Directions | Copy the first line of the material below and every later line through the line containing "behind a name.", without any other output.

Entries shown |
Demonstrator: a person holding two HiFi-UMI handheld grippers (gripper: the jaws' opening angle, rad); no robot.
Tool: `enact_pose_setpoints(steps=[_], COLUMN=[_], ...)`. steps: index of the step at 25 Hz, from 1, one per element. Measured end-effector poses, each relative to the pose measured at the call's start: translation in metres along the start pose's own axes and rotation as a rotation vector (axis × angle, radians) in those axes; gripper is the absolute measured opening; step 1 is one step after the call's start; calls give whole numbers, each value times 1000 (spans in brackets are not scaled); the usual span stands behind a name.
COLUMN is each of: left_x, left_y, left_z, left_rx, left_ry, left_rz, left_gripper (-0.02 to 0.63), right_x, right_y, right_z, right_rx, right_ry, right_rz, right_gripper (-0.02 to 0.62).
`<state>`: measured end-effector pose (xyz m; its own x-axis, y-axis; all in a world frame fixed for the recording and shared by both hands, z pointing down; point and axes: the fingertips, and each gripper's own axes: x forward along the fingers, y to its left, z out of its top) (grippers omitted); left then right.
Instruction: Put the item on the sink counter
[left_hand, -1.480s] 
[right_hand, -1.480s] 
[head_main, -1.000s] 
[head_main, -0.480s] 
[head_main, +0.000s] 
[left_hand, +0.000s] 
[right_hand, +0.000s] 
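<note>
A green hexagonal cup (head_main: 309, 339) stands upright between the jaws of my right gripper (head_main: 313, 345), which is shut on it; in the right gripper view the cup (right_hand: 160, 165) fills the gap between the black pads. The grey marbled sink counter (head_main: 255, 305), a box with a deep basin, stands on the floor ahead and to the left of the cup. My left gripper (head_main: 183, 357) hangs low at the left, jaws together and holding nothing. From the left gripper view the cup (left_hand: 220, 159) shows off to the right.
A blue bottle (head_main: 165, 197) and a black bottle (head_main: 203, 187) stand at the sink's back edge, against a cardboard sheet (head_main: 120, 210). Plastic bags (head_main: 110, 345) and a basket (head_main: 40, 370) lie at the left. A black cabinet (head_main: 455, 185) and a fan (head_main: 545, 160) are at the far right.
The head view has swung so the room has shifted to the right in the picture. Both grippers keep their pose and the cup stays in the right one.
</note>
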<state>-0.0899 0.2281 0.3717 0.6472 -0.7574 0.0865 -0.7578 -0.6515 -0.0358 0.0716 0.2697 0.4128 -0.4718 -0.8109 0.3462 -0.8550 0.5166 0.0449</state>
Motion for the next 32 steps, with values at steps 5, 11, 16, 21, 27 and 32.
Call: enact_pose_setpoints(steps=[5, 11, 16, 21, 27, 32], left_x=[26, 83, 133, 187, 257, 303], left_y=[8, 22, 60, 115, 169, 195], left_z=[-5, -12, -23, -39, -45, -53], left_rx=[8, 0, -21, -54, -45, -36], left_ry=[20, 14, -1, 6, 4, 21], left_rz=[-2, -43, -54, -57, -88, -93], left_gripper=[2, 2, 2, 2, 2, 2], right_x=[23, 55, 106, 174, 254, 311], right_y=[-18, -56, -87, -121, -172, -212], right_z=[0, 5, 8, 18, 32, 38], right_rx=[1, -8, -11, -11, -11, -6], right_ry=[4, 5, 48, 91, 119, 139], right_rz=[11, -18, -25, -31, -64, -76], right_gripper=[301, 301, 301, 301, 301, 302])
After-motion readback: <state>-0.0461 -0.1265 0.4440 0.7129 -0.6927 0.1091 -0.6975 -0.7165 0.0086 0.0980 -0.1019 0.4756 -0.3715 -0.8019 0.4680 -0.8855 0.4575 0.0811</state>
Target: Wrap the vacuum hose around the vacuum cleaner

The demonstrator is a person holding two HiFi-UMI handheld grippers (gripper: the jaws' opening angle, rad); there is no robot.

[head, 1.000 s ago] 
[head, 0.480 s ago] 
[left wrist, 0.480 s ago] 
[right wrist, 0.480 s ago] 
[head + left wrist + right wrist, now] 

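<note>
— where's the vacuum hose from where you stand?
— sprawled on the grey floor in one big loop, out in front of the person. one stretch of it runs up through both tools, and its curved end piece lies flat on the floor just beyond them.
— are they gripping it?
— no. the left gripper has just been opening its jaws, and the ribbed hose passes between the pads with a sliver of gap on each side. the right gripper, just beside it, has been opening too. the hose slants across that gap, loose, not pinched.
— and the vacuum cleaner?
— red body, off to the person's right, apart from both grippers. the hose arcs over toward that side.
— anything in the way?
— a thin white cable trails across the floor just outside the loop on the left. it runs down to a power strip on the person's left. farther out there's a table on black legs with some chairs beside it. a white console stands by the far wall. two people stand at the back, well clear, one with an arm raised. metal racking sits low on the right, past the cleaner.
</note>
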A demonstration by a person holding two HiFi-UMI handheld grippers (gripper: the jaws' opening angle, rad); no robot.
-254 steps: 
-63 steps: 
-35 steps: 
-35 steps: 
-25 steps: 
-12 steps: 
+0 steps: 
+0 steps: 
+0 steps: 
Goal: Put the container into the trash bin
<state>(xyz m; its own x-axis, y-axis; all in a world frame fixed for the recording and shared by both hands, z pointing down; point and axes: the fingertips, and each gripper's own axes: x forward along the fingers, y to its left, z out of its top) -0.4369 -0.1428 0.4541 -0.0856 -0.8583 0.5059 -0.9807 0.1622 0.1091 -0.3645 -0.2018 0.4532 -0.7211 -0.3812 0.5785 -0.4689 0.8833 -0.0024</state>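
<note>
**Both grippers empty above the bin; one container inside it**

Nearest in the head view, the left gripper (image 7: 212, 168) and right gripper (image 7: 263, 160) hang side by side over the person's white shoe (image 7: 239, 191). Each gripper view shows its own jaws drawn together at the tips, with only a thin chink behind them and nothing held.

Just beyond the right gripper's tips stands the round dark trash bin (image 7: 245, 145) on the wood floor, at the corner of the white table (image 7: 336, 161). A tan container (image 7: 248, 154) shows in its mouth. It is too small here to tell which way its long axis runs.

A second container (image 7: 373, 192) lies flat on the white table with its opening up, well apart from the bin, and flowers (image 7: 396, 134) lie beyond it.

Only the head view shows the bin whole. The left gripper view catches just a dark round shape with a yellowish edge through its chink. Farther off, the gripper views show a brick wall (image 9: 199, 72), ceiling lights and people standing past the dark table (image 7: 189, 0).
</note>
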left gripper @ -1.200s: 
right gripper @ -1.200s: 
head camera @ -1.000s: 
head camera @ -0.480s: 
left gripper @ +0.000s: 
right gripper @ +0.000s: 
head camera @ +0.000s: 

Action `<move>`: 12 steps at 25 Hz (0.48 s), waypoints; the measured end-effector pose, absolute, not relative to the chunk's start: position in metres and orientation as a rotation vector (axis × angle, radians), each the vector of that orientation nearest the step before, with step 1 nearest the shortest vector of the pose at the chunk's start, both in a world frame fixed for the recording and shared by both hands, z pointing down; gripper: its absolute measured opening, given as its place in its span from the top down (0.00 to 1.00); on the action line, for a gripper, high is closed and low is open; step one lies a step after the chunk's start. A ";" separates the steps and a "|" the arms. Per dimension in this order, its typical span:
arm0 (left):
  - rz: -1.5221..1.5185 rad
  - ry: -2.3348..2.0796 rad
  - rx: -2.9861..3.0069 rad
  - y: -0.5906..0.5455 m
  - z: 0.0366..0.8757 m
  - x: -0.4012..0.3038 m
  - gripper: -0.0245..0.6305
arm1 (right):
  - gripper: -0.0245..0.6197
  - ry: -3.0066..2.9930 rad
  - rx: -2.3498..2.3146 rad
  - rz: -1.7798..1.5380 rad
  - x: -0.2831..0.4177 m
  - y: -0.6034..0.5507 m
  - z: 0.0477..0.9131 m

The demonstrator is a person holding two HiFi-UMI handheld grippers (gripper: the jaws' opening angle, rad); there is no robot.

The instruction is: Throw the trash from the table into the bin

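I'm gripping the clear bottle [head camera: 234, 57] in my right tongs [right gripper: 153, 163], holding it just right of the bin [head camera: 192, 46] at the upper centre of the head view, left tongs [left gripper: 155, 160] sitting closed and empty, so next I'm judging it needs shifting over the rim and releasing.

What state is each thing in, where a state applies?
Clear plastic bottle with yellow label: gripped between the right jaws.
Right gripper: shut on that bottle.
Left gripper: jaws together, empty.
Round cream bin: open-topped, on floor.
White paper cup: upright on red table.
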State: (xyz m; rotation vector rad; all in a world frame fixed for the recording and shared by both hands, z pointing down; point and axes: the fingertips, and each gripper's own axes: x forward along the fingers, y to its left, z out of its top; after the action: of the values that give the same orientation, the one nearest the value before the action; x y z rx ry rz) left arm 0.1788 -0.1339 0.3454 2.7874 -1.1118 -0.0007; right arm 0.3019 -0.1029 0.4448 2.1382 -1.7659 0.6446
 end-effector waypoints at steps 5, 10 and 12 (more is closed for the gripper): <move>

Answer box |
Demonstrator: a person holding two HiFi-UMI handheld grippers (gripper: the jaws' opening angle, rad); no robot.
Tool: `enact_pose_setpoints(steps=[_], COLUMN=[_], ...)`. steps: index of the step at 25 Hz, from 1, one per element. Measured end-effector poses, each relative to the pose measured at the call's start: translation in metres along the start pose's own axes and rotation as a rotation vector (axis × angle, radians) in those axes; gripper is the absolute measured opening; step 1 is one step after the call's start; calls give whole numbers, each value times 1000 (spans in brackets are not scaled); the usual span stands behind a name.

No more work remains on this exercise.